▶ **DESCRIPTION OF THE TASK**:
Copy nothing but the lines from the opening of the entries through the line that contains "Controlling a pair", exactly as written. Drop the pictures.

☆ ☆ ☆

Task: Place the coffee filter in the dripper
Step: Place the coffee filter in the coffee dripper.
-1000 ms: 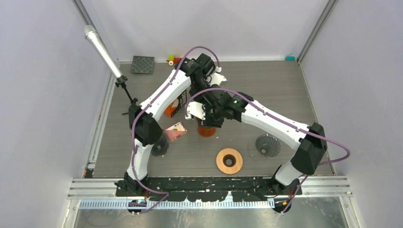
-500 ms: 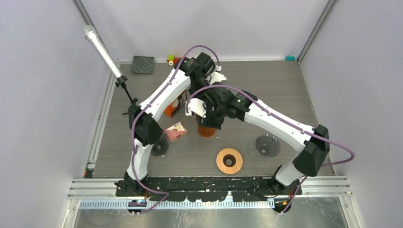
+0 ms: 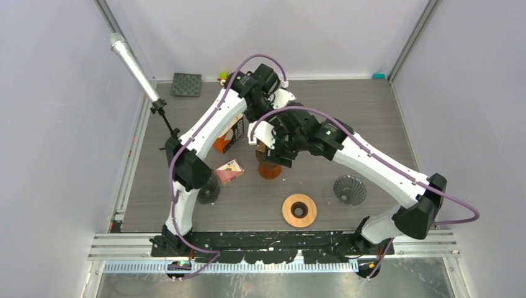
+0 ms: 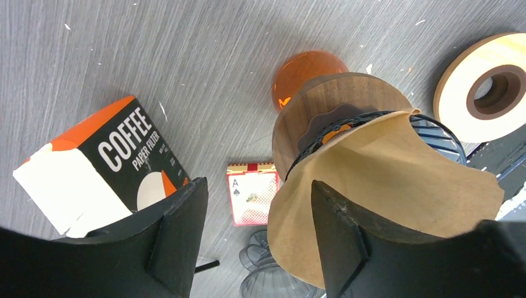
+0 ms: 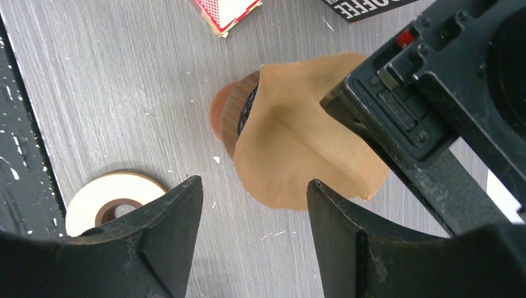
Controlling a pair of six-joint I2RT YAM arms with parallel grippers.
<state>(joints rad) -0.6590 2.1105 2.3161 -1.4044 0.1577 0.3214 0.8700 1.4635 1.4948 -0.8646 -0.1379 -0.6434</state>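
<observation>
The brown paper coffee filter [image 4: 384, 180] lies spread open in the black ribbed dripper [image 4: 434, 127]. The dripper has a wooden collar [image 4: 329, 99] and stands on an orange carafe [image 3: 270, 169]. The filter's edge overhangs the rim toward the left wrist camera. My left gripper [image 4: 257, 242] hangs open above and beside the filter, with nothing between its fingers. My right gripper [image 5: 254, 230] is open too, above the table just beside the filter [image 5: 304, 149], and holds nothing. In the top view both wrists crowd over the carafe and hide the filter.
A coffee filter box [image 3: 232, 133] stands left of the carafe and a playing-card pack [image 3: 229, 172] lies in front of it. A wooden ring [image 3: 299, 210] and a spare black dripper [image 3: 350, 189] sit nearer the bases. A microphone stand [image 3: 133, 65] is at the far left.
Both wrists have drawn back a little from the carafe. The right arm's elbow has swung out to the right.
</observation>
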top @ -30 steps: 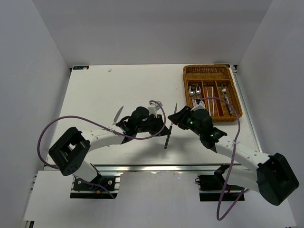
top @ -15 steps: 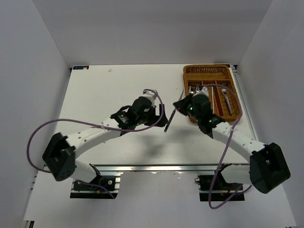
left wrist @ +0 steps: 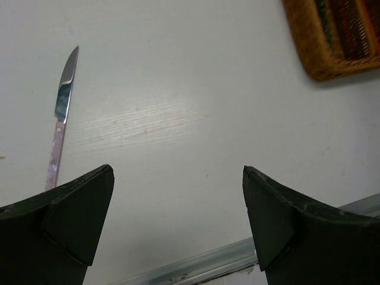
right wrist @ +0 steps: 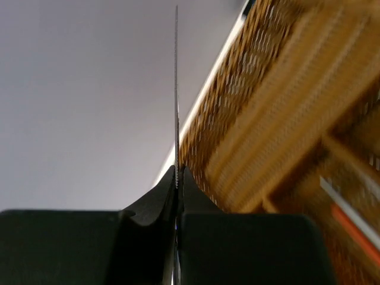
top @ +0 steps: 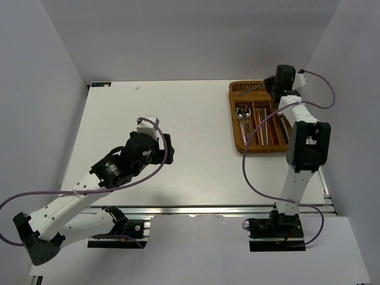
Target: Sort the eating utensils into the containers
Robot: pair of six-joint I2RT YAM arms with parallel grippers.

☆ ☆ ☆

▶ **YOUR RESPONSE**:
Task: Place the coffee filter in the dripper
Step: Place the coffee filter in the coffee dripper.
-1000 ms: 
-500 ms: 
+0 ms: 
+0 ms: 
+0 ms: 
Controlling a pair of six-joint I2RT YAM arms with parallel grippers.

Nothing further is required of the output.